Output only the stretch of the listing that starts at the line containing "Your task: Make" and ends at the line containing "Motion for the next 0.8", reproduced exactly with both ends.

DATA:
++++++++++++++++++++

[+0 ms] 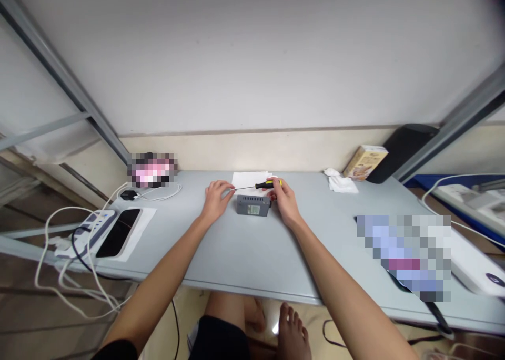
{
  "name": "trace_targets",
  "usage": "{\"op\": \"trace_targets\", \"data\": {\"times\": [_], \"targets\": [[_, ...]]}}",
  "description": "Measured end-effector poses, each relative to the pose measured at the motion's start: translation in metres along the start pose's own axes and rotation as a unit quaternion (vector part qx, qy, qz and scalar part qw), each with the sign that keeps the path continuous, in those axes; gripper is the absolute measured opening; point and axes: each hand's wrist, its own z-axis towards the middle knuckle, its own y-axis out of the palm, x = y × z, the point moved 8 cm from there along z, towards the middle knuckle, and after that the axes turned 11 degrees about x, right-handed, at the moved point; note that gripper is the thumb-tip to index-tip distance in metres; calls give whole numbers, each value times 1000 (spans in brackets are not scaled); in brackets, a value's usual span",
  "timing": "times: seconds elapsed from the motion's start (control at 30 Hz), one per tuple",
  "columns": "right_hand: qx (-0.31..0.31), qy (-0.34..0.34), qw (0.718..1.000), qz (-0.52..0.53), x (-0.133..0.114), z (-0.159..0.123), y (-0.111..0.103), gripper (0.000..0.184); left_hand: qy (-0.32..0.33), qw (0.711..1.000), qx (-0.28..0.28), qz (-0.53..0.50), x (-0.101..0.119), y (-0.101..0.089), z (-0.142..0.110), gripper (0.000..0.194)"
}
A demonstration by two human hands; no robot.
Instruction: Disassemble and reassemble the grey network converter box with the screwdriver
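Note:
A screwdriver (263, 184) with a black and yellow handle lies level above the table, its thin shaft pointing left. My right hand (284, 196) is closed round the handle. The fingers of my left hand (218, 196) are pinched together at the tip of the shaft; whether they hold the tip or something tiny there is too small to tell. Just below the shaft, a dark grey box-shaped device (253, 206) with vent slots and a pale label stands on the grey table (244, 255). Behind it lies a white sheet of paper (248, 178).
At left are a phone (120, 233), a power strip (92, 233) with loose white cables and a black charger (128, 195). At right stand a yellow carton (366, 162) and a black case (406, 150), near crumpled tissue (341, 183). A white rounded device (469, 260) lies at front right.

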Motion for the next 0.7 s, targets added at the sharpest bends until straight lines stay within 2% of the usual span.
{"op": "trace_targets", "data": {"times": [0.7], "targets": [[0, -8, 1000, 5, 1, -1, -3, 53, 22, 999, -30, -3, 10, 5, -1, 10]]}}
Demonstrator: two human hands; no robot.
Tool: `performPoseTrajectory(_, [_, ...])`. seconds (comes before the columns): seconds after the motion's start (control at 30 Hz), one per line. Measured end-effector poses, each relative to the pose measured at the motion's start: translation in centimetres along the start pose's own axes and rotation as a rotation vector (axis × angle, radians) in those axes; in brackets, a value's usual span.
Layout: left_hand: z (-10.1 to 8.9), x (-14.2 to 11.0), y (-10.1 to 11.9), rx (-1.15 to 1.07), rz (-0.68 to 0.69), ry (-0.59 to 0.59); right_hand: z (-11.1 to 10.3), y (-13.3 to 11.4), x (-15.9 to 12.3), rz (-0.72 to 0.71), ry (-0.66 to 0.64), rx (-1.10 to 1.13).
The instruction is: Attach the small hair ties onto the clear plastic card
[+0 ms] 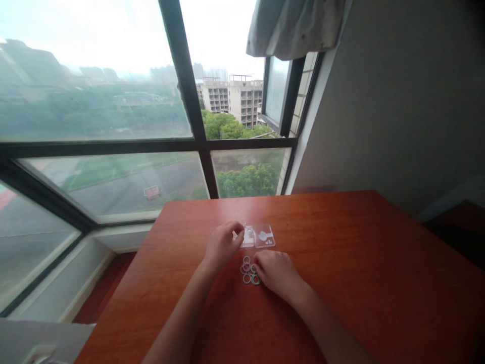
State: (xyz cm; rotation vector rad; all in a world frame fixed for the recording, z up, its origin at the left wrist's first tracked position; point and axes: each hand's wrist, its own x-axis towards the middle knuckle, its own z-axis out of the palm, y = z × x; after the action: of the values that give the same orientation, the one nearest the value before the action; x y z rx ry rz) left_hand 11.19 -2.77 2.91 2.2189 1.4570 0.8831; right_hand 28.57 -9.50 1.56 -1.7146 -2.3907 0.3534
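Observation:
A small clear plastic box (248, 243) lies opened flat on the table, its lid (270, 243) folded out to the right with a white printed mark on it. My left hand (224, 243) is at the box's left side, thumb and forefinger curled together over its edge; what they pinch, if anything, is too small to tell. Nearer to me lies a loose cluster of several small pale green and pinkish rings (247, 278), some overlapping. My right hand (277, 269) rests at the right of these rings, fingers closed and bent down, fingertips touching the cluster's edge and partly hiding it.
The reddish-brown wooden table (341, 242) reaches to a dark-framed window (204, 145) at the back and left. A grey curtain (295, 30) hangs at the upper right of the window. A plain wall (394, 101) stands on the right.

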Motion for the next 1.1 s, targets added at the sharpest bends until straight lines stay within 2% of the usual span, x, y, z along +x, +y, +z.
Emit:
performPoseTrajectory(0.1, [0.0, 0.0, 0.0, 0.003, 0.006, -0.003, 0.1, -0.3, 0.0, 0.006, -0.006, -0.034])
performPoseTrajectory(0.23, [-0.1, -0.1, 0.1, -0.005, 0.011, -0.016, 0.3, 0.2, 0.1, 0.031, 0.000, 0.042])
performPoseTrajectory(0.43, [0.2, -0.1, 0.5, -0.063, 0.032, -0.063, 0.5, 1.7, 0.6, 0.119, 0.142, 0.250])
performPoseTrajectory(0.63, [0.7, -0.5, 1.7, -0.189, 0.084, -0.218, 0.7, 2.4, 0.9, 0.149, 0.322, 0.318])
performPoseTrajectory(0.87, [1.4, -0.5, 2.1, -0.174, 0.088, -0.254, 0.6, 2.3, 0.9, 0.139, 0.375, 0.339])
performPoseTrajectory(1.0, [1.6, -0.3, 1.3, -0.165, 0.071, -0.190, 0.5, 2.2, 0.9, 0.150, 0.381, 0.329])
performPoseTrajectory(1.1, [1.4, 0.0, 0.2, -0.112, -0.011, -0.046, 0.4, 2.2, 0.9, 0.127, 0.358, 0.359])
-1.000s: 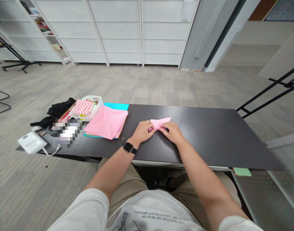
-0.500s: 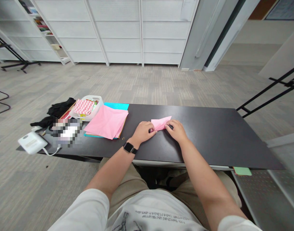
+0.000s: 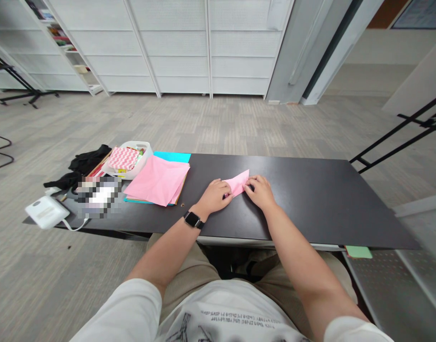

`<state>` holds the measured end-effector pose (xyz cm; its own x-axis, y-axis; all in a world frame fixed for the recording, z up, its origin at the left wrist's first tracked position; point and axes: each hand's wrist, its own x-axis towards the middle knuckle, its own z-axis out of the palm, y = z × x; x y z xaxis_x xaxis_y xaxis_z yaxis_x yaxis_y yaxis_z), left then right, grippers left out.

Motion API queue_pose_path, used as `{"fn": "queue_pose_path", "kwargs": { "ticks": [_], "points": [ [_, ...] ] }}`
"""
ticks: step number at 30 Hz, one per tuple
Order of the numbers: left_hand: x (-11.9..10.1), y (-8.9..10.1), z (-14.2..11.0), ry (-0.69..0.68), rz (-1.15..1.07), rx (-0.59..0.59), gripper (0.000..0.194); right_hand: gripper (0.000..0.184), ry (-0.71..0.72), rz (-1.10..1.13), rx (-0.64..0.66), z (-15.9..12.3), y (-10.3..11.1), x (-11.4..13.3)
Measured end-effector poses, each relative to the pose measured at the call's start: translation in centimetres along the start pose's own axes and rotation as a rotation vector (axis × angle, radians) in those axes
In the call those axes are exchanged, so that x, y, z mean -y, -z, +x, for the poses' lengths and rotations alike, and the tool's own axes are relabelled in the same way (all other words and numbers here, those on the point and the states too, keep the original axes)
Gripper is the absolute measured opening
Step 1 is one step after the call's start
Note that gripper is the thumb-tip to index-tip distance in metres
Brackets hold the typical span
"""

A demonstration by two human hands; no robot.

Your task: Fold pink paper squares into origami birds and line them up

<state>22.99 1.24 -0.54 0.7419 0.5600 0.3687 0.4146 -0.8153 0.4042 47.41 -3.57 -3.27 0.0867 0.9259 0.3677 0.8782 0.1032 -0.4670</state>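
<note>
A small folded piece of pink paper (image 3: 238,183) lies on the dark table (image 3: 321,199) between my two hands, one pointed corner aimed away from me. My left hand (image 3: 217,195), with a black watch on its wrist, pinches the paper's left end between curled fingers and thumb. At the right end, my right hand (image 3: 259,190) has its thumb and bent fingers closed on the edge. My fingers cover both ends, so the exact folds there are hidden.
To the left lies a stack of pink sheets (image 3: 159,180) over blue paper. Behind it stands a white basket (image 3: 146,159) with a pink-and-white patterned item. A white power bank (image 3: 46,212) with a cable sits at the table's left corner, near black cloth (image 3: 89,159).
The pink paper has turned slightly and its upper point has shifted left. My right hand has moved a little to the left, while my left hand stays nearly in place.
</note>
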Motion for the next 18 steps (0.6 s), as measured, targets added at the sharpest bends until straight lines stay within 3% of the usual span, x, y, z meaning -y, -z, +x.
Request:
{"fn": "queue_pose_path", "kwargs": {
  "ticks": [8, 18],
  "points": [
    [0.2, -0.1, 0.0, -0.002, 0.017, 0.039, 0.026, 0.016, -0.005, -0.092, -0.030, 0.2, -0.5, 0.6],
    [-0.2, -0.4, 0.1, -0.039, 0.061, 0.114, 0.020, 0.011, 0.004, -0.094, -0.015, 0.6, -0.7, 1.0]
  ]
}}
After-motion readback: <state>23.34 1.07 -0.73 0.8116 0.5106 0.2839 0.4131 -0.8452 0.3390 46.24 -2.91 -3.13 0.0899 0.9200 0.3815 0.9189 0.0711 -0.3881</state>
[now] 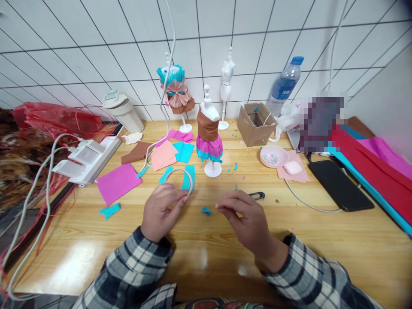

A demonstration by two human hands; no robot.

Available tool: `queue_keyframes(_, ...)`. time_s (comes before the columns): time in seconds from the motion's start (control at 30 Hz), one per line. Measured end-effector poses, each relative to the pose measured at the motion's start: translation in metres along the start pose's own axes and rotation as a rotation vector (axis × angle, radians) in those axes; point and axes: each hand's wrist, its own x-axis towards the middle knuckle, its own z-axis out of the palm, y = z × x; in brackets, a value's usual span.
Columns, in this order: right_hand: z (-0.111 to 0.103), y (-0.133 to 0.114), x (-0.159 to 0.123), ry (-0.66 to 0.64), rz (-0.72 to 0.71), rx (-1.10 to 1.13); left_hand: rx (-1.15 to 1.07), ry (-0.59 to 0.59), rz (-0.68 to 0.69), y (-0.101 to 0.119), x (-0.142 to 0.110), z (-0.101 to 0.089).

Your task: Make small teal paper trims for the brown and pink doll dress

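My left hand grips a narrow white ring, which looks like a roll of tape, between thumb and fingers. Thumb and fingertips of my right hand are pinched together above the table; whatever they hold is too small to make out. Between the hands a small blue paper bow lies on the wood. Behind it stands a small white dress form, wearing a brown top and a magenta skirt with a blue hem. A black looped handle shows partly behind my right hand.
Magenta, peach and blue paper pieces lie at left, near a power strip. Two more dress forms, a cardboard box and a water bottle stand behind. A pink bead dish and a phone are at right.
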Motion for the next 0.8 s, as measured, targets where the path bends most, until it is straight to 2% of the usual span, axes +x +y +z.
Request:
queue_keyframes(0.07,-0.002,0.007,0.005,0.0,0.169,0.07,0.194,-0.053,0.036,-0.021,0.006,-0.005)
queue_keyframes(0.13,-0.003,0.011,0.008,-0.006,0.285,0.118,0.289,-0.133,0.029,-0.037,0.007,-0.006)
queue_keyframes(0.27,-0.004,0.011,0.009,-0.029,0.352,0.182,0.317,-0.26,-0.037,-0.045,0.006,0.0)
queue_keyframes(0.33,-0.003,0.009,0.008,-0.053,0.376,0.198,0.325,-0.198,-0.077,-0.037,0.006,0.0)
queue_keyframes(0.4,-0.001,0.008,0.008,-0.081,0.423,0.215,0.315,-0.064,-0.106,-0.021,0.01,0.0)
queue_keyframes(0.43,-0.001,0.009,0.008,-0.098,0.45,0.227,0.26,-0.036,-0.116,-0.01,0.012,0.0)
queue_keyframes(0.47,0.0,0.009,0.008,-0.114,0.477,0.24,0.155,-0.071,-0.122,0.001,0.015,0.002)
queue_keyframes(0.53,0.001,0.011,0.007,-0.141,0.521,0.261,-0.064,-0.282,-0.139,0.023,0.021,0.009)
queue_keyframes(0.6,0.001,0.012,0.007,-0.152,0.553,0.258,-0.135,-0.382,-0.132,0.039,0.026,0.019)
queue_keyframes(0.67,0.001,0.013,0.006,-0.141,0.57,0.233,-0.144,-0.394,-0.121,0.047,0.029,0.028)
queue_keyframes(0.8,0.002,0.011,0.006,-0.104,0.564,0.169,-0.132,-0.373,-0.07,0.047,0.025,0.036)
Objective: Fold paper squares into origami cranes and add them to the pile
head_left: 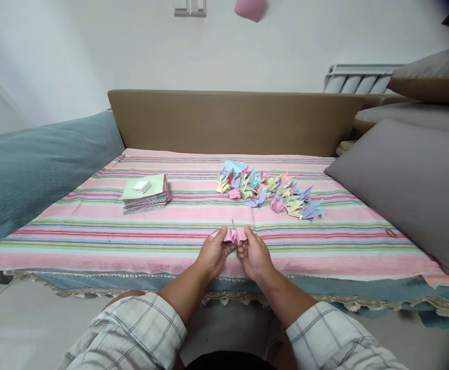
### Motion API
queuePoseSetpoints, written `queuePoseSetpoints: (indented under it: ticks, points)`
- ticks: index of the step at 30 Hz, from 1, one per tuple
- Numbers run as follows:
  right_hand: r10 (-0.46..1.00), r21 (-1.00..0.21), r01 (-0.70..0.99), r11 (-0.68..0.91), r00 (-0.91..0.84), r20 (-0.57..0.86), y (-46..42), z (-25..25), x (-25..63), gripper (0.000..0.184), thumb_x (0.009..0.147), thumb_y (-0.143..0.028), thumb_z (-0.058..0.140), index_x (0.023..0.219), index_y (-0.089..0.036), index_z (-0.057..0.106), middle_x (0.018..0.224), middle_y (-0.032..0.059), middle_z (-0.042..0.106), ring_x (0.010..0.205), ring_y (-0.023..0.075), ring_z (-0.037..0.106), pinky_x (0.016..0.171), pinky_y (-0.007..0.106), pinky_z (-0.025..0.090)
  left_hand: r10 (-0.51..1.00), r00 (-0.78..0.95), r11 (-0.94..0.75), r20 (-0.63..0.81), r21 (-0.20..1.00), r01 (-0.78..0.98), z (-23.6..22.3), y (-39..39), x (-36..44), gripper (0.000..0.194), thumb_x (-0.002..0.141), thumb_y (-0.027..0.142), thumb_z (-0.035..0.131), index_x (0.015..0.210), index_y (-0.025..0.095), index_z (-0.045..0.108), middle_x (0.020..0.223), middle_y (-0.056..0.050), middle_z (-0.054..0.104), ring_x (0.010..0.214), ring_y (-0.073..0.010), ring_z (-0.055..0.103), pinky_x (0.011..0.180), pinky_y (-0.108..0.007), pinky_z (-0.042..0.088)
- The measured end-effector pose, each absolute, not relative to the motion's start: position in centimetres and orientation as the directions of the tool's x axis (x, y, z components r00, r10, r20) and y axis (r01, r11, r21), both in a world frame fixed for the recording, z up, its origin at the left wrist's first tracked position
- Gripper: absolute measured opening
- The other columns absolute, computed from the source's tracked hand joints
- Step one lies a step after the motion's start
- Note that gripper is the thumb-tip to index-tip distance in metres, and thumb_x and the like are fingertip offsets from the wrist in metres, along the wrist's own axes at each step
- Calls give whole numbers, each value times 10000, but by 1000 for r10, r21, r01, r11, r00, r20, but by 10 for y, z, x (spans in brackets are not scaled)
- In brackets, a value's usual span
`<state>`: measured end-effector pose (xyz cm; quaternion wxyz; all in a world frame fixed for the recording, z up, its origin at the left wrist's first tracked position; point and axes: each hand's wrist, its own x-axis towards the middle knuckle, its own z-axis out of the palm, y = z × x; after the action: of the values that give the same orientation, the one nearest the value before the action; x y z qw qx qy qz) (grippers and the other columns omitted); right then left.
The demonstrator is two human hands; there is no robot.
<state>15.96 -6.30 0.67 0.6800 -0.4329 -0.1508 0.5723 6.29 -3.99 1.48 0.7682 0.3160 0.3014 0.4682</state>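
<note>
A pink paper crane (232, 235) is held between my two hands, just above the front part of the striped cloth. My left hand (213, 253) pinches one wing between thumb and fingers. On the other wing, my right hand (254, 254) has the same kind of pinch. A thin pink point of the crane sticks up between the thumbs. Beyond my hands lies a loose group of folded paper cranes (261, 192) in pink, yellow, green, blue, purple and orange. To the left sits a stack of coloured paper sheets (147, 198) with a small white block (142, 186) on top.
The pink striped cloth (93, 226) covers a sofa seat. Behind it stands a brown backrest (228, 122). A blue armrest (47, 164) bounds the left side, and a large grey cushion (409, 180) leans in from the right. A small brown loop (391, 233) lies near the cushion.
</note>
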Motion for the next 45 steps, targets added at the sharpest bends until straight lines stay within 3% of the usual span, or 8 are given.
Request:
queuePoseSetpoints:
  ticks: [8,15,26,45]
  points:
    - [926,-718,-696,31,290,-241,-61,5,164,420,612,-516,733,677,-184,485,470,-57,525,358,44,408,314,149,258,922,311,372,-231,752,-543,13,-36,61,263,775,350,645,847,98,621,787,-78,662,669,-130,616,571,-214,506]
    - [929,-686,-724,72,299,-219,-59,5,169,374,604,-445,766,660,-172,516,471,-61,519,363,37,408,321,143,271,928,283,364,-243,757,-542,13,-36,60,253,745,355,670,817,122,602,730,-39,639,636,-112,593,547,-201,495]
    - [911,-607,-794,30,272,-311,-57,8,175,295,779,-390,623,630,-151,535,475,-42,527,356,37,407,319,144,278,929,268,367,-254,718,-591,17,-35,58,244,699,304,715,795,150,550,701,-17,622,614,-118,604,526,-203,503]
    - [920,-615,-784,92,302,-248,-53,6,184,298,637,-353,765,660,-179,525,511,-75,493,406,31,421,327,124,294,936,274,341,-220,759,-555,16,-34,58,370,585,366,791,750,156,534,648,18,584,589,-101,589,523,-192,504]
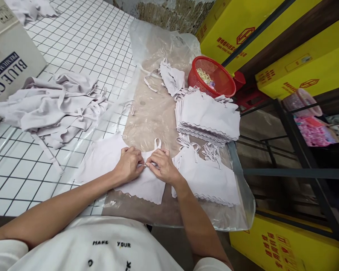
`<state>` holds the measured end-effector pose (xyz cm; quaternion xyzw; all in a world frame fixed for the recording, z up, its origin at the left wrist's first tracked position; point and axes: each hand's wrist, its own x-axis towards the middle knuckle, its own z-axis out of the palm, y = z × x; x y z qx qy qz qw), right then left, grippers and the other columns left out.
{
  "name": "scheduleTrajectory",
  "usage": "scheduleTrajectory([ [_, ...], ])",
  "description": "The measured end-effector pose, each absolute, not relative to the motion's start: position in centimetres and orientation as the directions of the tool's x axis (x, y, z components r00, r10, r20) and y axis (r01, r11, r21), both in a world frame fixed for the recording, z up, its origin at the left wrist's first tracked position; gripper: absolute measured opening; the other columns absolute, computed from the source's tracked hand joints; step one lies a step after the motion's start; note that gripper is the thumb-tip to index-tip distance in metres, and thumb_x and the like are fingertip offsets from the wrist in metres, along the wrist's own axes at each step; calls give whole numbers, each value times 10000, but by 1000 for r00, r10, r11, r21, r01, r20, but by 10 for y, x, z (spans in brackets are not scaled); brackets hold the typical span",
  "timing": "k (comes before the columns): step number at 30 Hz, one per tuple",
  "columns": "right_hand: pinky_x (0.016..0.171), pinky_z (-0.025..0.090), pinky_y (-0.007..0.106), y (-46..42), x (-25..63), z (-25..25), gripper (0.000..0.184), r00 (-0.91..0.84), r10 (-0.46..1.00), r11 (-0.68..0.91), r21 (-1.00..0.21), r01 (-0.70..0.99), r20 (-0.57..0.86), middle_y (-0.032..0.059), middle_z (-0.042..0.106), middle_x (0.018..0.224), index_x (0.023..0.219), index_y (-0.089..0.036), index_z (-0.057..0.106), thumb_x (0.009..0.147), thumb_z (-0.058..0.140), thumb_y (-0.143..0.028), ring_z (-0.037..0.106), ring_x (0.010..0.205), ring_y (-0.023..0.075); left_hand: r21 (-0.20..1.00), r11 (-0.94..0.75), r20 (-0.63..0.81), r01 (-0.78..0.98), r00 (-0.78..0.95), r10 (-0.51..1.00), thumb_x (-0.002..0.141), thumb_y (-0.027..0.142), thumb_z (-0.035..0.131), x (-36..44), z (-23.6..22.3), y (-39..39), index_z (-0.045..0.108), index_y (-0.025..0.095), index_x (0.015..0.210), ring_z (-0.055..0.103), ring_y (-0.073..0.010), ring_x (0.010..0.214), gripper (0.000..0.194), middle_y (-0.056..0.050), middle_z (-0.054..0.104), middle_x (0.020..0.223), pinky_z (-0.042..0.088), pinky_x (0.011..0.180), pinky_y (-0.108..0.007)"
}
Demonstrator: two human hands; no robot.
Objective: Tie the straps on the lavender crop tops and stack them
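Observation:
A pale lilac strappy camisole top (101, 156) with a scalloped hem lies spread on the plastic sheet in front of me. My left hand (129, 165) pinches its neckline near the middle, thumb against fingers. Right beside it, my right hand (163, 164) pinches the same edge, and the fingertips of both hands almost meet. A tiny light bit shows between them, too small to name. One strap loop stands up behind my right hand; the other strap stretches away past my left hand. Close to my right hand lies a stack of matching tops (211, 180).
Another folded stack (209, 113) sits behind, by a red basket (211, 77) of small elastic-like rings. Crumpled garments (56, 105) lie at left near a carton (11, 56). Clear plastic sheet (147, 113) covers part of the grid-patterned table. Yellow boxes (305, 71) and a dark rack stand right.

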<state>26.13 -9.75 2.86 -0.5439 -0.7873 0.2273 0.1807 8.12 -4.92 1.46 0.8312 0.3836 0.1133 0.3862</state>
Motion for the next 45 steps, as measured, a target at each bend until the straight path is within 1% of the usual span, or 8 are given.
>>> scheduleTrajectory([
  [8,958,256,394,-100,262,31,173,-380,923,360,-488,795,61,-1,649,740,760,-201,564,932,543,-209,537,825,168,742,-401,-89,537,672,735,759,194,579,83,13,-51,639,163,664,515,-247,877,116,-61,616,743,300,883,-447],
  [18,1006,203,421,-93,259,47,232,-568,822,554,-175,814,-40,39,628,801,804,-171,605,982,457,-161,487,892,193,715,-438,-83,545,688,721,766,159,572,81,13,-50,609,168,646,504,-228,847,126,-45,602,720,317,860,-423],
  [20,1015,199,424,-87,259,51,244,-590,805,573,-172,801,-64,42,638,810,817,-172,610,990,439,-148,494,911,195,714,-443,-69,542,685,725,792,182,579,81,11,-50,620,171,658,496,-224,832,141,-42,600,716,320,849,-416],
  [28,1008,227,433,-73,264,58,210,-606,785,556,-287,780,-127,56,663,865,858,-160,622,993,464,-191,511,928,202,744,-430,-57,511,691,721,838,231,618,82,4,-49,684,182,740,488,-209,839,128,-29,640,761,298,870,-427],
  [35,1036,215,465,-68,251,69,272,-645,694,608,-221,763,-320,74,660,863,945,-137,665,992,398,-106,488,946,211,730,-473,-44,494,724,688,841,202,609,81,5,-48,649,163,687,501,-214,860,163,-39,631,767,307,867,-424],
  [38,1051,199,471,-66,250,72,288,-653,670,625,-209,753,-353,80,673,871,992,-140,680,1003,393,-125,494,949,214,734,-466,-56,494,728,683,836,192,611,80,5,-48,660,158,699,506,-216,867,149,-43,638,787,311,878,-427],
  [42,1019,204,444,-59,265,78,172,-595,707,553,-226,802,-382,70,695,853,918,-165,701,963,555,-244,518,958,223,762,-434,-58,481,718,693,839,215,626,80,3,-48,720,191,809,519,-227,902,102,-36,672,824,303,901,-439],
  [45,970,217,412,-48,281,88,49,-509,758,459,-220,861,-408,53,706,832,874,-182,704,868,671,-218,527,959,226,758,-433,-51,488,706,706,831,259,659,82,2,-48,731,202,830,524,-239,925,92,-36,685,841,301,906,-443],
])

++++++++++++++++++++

TASK ANSWER:
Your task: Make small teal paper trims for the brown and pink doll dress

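My left hand grips a narrow white ring, which looks like a roll of tape, between thumb and fingers. Thumb and fingertips of my right hand are pinched together above the table; whatever they hold is too small to make out. Between the hands a small blue paper bow lies on the wood. Behind it stands a small white dress form, wearing a brown top and a magenta skirt with a blue hem. A black looped handle shows partly behind my right hand.
Magenta, peach and blue paper pieces lie at left, near a power strip. Two more dress forms, a cardboard box and a water bottle stand behind. A pink bead dish and a phone are at right.
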Motion for the next 0.8 s, as measured, targets where the path bends most, until it is straight to 2% of the usual span, axes +x +y +z.

No more output is needed.